THE RECORDS Block Start

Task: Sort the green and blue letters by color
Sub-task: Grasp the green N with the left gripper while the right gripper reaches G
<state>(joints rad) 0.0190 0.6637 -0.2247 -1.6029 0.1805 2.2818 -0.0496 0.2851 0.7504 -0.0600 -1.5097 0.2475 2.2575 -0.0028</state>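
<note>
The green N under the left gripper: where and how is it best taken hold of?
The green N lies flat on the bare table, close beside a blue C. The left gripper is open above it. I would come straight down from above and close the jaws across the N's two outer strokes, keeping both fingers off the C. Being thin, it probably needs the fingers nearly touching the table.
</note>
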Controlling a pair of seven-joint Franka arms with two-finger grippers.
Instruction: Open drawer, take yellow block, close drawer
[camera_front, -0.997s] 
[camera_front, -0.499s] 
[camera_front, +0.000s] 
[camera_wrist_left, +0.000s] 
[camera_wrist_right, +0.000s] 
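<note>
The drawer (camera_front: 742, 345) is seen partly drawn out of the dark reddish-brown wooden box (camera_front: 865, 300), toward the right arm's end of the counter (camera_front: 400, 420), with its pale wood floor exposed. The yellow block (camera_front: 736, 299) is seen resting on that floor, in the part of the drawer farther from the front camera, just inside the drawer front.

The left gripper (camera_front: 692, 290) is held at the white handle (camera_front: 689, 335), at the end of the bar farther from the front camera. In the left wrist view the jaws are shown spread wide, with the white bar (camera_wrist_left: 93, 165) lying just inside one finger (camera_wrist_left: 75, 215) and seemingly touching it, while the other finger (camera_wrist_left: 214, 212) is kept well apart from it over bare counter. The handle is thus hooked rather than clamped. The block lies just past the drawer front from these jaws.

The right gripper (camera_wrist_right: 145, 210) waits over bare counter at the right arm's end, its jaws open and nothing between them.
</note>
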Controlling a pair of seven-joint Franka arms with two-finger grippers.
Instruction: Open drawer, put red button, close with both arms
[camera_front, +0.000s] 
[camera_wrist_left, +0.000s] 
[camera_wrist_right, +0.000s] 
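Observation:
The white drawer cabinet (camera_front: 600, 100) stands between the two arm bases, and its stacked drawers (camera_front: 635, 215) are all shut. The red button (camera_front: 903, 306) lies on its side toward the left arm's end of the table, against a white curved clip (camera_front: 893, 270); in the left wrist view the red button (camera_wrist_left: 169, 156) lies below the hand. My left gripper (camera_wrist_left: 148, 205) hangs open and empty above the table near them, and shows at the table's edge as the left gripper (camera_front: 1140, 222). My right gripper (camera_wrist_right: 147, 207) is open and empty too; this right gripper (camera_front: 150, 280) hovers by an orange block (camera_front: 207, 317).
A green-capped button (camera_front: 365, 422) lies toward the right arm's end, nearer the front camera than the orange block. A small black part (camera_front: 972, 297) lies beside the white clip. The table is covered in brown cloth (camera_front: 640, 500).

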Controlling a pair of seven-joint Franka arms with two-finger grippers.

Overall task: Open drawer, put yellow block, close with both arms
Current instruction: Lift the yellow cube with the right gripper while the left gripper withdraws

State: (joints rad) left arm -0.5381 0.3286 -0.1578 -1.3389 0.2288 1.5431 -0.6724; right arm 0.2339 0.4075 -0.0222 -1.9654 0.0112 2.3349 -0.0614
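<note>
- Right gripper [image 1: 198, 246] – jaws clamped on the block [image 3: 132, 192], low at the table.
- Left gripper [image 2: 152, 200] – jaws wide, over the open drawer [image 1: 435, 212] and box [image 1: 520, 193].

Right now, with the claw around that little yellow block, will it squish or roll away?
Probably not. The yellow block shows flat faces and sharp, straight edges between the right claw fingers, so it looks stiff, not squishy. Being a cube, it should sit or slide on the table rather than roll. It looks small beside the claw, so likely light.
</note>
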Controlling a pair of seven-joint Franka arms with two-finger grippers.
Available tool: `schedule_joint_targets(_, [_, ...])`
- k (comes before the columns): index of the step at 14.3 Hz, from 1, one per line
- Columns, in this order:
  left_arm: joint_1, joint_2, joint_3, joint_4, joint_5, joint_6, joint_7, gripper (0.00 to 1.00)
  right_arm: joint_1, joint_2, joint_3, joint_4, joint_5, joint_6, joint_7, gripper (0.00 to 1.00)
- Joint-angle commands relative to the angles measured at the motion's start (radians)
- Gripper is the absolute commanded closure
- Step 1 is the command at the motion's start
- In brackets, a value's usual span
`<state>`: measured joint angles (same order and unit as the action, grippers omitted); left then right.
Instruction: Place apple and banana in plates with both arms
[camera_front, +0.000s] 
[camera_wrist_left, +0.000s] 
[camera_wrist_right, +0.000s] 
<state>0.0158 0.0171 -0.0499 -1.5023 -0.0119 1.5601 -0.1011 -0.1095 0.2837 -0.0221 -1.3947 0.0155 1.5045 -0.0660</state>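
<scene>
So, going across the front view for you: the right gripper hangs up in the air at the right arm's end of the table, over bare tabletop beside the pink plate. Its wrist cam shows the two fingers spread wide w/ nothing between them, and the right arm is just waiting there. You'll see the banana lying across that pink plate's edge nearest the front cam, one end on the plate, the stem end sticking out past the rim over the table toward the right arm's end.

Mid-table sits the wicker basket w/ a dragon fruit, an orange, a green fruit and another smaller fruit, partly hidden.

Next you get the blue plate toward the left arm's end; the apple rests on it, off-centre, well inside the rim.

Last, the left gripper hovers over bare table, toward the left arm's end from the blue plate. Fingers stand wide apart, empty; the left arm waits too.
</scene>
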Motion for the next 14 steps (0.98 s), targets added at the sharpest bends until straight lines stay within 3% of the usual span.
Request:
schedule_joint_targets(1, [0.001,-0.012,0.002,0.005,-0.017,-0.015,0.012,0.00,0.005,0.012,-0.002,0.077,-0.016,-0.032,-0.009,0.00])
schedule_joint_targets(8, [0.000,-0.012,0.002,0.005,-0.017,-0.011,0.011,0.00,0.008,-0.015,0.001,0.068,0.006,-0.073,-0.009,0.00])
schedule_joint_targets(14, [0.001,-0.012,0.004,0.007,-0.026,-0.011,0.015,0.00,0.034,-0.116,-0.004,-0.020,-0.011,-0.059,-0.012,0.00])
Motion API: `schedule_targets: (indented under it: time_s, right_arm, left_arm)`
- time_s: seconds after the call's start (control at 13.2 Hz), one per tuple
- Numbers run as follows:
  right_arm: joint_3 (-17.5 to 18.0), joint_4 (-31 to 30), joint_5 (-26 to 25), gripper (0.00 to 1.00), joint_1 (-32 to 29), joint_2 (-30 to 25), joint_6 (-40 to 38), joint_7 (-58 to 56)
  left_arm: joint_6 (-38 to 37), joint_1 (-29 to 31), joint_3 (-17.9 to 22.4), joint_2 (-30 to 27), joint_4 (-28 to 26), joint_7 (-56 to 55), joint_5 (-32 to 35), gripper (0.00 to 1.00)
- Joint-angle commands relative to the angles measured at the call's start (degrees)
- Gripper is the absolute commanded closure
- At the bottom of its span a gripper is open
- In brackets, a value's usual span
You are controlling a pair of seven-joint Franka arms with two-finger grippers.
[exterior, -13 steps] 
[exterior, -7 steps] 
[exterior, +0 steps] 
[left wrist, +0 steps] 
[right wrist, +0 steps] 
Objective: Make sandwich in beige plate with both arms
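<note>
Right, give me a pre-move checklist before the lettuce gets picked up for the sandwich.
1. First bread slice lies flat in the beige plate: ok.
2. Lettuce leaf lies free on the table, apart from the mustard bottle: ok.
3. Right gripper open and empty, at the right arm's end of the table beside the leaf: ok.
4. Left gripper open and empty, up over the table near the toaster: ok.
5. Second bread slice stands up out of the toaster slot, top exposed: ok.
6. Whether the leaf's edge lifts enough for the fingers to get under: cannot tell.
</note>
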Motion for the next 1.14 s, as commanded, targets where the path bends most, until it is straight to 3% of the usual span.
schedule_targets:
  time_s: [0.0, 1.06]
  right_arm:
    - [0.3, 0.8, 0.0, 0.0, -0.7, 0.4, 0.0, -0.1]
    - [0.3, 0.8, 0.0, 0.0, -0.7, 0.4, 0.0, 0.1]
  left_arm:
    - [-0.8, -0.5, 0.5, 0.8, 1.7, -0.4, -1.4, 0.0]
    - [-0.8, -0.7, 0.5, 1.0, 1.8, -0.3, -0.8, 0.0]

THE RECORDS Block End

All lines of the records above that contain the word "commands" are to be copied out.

_EXERCISE RESULT_:
- Joint-angle commands relative to the angles measured at the motion's start (radians)
- Joint-angle commands relative to the angles measured at the call's start (degrees)

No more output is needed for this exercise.